EXERCISE PROMPT: Extract the full listing below without altering a single character.
Start of DATA SHOWN
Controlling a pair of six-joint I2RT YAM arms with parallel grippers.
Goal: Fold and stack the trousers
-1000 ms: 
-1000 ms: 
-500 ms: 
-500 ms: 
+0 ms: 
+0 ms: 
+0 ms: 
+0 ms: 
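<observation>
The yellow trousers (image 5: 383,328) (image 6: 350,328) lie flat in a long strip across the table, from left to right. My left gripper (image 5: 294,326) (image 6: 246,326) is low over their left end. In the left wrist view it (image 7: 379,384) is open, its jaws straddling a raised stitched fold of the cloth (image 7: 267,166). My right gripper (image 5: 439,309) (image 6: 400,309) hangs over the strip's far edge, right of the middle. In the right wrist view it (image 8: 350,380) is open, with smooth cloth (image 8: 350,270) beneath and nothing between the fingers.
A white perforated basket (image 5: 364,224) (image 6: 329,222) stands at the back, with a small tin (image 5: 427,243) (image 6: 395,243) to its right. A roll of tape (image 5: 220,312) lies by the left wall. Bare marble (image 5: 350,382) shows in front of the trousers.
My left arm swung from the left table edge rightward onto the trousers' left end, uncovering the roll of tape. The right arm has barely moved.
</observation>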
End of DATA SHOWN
SOLUTION BELOW:
Controlling a pair of six-joint I2RT YAM arms with parallel grippers.
Goal: Fold and stack the trousers
-1000 ms: 
-1000 ms: 
-500 ms: 
-500 ms: 
+0 ms: 
+0 ms: 
+0 ms: 
+0 ms: 
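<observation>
The yellow trousers (image 5: 383,328) (image 6: 350,328) lie flat in a long strip across the table, from left to right. My left gripper (image 5: 294,326) (image 6: 246,326) is low over their left end. In the left wrist view it (image 7: 379,384) is open, its jaws straddling a raised stitched fold of the cloth (image 7: 267,166). My right gripper (image 5: 439,309) (image 6: 400,309) hangs over the strip's far edge, right of the middle. In the right wrist view it (image 8: 350,380) is open, with smooth cloth (image 8: 350,270) beneath and nothing between the fingers.
A white perforated basket (image 5: 364,224) (image 6: 329,222) stands at the back, with a small tin (image 5: 427,243) (image 6: 395,243) to its right. A roll of tape (image 5: 220,312) lies by the left wall. Bare marble (image 5: 350,382) shows in front of the trousers.
My left arm swung from the left table edge rightward onto the trousers' left end, uncovering the roll of tape. The right arm has barely moved.
</observation>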

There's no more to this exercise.